*WHAT YOU SHOULD DO*
Wherever the string "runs" appears in the records, return the line that holds it.

*RECORDS SUPPLIED*
>>>>>
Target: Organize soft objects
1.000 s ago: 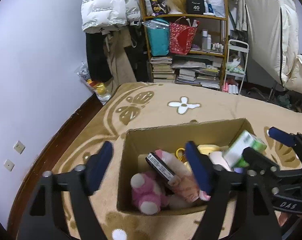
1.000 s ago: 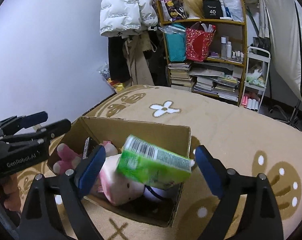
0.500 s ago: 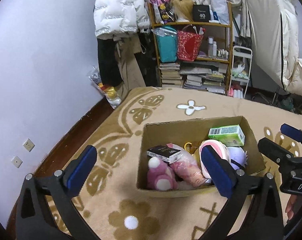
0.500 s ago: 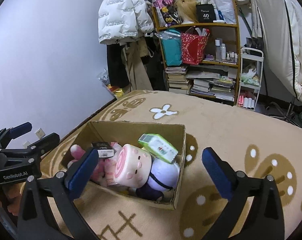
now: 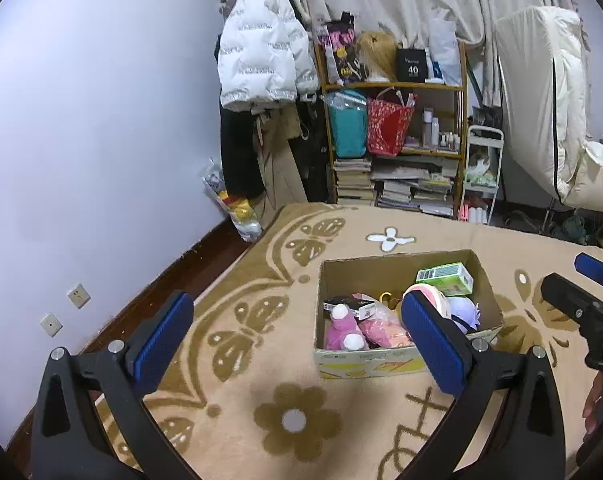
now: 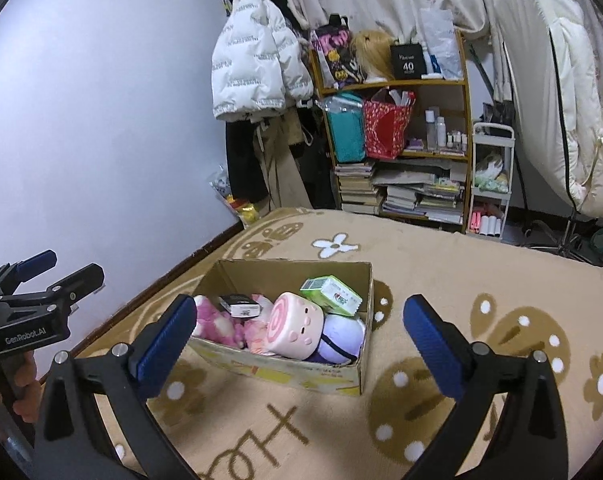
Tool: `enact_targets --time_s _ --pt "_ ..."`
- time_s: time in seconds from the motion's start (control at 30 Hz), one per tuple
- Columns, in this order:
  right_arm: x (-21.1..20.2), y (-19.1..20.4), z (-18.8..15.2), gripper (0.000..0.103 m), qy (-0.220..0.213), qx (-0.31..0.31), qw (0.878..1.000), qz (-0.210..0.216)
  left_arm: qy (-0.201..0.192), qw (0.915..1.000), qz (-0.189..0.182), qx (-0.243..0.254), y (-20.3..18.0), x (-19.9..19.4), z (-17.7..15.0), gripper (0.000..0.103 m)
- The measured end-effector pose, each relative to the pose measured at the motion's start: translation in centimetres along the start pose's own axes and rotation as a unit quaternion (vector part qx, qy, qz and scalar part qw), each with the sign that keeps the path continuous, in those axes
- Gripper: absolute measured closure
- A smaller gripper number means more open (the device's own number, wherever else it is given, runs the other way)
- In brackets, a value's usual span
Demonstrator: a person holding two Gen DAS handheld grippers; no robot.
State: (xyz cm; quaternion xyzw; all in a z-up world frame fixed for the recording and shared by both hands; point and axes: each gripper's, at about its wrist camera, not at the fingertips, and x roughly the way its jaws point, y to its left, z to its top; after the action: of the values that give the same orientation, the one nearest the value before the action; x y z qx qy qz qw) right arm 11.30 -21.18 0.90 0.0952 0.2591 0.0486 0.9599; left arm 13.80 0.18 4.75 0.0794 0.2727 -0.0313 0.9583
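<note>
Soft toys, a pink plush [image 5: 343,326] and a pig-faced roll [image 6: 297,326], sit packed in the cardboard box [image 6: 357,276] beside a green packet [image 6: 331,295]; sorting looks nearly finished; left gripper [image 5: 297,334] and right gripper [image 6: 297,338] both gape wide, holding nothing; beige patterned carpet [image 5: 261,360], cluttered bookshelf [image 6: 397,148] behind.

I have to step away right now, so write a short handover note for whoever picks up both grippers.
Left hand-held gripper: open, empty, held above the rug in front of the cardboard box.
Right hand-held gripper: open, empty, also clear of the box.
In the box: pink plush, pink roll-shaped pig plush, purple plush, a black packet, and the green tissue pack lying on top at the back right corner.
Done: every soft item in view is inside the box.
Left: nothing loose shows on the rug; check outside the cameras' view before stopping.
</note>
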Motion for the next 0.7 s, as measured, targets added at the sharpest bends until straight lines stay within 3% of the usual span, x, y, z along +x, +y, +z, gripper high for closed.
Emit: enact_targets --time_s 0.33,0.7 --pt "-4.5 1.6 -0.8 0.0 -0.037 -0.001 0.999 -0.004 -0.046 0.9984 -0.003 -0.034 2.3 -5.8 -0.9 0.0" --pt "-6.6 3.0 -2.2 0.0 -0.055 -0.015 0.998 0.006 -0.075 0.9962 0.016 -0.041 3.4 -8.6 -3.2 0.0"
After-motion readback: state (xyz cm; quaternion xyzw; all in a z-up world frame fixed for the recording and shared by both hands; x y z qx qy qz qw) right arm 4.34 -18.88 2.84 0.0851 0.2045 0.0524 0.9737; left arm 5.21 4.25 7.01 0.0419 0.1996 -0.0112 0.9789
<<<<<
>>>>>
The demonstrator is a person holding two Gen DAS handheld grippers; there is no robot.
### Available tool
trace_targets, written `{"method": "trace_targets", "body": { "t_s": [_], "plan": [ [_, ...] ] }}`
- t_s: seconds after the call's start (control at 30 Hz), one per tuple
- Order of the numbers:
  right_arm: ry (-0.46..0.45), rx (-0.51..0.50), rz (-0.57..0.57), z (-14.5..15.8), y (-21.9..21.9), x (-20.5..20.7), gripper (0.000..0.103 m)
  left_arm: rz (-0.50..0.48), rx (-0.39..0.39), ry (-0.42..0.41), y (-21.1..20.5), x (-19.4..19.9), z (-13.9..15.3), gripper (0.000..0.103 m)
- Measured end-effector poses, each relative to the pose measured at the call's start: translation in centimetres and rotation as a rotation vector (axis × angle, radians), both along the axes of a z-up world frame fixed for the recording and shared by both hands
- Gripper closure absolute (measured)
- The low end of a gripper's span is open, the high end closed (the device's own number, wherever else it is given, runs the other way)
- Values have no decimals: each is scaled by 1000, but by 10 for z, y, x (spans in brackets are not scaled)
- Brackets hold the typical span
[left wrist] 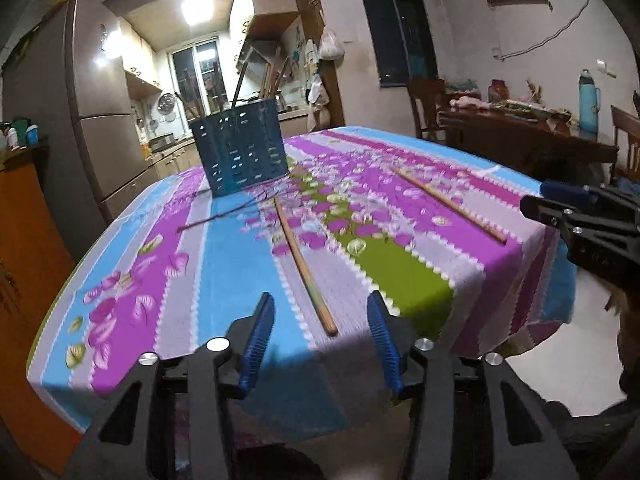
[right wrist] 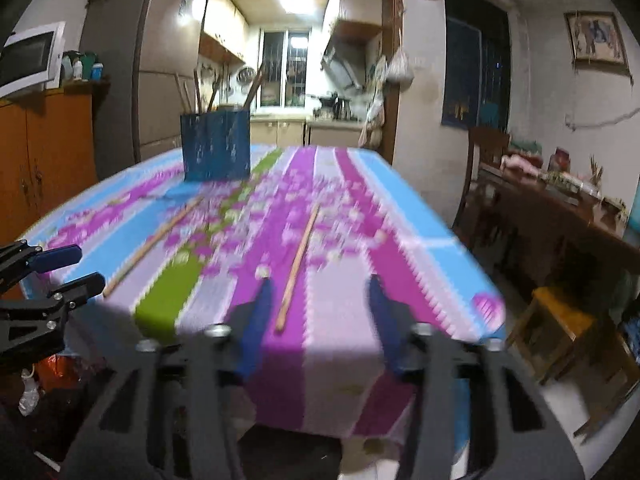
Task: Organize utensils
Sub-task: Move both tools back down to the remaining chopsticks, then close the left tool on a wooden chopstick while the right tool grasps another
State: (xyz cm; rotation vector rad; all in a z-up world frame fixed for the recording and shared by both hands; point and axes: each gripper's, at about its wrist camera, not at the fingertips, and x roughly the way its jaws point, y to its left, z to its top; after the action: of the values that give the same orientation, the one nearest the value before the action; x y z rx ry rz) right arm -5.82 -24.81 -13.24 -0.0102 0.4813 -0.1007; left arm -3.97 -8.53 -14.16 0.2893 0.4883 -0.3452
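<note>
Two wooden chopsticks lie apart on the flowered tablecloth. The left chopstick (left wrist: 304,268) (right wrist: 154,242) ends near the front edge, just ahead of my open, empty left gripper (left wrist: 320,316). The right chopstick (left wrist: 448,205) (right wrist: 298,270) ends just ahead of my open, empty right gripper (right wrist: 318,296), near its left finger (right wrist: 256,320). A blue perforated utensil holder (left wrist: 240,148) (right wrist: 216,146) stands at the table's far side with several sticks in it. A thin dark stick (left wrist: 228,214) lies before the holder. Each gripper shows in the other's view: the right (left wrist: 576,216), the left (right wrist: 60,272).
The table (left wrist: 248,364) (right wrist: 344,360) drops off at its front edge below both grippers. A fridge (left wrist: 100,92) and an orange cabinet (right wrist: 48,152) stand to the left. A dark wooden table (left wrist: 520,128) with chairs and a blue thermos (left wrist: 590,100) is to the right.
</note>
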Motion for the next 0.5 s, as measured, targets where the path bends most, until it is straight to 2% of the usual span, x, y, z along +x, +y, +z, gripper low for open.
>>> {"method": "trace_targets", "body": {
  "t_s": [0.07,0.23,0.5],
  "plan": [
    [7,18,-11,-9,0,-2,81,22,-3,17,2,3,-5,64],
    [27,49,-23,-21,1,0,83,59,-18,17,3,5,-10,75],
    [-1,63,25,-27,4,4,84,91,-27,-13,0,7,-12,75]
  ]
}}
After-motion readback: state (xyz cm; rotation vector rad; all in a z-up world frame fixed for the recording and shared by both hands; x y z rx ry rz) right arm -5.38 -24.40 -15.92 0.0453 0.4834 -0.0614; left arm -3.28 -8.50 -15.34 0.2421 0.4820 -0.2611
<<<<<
*EXERCISE RESULT*
- A smaller gripper number means more open (the device's own number, wherever else it is given, runs the other way)
- The low end of a gripper's span is open, the high end closed (the device's own number, wherever else it is given, runs the other way)

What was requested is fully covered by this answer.